Draghi da Rimini rassicura: andate a votare, l’Italia ce la farà
Il Premier Mario Draghi torna al Meeting di Rimini a due anni dal famoso discorso sul “debito buono”. Quale che sia il “colore” del prossimo esecutivo, il messaggio di “fiducia” che porta alla platea di Rimini, gli italiani hanno già dimostrato di avere “coraggio” e che l'Italia “è un grande Paese che ha tutto quello che serve per superare le difficoltà”. E lo farà “anche questa volta”, anche di fronte a questo “passaggio storico drammatico” tra la guerra in Ucraina, la crisi energetica e corsa dell'inflazione che oramai “pesa in modo molto gravoso”. Il premier, alla prima uscita pubblica dopo la breve pausa estiva, sale sorridente sul palco del Meeting di Cl, accolto da un lunghissimo applauso che lo commuove e da un “entusiasmo” che “colpisce nel profondo”. Parla ai giovani, Draghi, che sono “la speranza della politica”, e invita “tutti ad andare a votare”. Con le urne, dice, gli italiani “sceglieranno” il nuovo Parlamento e anche “il programma del futuro esecutivo”, cui il suo governo consegna “un metodo”, torna a ribadire, più che un'agenda.

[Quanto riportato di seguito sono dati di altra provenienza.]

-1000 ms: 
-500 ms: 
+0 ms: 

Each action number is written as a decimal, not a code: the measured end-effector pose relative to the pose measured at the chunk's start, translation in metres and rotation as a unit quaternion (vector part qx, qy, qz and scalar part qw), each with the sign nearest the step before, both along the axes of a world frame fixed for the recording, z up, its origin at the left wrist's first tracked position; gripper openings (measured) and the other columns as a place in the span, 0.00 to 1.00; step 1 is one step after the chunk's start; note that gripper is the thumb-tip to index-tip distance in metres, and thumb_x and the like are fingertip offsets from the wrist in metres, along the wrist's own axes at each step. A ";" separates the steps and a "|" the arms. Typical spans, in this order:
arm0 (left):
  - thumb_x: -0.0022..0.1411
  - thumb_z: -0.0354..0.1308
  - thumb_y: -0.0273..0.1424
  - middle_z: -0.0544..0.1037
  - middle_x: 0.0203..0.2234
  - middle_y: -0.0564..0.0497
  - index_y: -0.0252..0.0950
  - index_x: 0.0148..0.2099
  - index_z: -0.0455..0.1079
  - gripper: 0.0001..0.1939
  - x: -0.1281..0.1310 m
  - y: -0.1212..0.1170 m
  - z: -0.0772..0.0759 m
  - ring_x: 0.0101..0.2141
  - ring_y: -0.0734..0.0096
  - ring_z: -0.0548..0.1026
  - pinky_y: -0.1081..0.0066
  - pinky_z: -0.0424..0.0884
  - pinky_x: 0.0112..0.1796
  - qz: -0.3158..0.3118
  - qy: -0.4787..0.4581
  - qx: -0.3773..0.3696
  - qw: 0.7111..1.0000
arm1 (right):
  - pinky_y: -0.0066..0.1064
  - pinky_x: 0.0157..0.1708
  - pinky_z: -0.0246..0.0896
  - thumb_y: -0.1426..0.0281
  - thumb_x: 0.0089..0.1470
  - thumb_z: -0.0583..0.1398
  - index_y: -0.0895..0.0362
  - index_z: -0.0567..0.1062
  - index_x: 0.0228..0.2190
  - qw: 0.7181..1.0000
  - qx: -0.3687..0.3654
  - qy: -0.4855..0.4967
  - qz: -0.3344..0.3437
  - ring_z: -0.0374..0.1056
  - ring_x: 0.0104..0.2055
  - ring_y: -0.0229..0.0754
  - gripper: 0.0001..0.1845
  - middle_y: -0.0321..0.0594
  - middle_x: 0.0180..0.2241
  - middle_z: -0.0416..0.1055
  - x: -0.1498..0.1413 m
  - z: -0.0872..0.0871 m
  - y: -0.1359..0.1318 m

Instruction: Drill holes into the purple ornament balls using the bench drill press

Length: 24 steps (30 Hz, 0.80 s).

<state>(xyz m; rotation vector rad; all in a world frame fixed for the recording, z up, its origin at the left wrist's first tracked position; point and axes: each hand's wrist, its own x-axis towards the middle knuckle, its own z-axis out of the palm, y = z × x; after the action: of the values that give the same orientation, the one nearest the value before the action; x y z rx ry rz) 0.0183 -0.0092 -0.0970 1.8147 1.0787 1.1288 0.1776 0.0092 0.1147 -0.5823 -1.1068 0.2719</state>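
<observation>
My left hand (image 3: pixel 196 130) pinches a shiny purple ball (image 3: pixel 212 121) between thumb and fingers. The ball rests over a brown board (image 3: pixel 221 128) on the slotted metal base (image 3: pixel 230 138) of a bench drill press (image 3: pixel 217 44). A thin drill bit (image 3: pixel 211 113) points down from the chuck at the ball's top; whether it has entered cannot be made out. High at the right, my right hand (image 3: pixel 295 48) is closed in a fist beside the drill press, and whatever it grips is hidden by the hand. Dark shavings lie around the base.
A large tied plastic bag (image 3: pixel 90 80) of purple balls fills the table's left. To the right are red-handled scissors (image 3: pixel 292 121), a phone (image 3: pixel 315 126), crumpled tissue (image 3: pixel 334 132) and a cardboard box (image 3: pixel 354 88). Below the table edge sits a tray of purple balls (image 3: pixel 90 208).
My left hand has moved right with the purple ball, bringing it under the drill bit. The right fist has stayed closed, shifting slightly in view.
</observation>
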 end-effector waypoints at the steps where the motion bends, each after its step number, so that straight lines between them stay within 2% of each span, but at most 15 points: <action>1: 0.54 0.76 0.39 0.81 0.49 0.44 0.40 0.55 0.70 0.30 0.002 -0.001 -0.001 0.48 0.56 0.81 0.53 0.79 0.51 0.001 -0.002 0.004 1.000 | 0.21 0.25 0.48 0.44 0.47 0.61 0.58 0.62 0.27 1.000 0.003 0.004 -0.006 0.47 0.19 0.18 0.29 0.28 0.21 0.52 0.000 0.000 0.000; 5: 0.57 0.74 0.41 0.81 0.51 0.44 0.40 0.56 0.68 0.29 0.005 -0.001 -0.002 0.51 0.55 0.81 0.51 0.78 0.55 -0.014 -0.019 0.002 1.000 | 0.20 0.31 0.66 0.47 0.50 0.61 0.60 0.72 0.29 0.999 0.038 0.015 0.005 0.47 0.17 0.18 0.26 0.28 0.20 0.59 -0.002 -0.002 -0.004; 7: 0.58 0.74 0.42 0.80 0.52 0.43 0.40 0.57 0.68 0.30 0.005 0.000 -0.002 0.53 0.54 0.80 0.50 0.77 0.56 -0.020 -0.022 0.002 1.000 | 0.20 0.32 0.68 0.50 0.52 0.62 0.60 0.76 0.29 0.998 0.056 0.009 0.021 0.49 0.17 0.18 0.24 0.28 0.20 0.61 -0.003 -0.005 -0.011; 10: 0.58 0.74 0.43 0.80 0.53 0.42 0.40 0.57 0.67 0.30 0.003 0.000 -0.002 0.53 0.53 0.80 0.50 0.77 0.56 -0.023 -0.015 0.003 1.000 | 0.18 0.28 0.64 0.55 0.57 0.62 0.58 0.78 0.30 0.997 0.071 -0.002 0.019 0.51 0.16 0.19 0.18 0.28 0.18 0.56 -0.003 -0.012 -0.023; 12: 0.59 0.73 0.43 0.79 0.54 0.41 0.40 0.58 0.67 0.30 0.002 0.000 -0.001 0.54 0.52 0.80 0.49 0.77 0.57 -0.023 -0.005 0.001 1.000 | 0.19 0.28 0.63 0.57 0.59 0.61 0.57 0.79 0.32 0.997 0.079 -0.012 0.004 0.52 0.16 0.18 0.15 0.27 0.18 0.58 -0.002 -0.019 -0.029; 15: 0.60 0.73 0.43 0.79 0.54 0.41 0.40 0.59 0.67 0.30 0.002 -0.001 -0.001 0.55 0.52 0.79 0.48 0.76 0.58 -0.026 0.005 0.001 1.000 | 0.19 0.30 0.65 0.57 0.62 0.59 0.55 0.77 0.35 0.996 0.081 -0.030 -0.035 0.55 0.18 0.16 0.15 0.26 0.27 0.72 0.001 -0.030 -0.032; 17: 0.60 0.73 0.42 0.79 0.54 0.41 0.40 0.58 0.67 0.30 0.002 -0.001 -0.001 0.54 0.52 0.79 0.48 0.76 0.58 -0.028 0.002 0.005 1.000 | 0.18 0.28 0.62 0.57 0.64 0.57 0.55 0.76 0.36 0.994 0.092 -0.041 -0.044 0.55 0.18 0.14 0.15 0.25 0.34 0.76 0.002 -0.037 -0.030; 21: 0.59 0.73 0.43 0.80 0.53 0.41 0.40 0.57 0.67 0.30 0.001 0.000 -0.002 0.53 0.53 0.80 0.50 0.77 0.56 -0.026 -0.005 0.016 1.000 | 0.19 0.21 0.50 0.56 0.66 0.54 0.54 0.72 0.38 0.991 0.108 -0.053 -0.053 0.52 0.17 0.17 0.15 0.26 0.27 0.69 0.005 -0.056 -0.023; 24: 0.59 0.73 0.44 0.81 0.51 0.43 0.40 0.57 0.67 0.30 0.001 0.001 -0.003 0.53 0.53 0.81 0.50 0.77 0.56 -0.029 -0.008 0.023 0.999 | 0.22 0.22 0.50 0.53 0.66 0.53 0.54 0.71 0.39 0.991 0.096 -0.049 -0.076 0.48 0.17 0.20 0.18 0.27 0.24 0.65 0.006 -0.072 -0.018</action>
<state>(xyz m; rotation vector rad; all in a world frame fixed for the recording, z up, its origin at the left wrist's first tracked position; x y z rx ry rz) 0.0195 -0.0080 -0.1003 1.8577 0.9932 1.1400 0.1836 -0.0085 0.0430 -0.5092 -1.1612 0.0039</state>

Coesione, indipendenza di giudizio, credibilità sono gli ingredienti che hanno guidato la sua azione nell'anno e mezzo a Palazzo Chigi e che ha riportato l'Italia a essere “autorevole” unica via per avere “rispetto”. E il “dialogo tra forze politiche” continua a essere necessario e “si dovrà ritrovare la coesione nel sentire comune da parte di tutti i protagonisti il senso di appartenenza alla repubblica e agli ideali della Ue”. C'era “scetticismo”, ricorda il premier, sulla capacità dell'Italia di uscire dalla crisi Covid e di presentare, e attuare, un Pnrr “valido”. Ma “dopo 18 mesi possiamo dire che grazie al “coraggio e alla concretezza degli italiani” si è “riscritta una storia che sembrava già decisa”. La crescita ha segnato risultati oltre le aspettative, il debito è calato in due anni come mai nella storia e il Pil marcia a ritmo superiore anche a Francia e Germania. Un risultato raggiunto grazie a una politica economica che ha saputo coniugare “crescita economica, giustizia sociale, sostenibilità dei conti”. Un percorso che il premier invita chiunque verrà dopo a “seguire”. Dall'emergenza Covid alla crisi del gas, il governo ha assunto decisioni rapide e ricercando “l'unità di intenti”. Correndo per sostituire le forniture dalla Russia che, attacca, “usa il gas come arma geopolitica”. L'indipendenza, questione di “sicurezza nazionale”.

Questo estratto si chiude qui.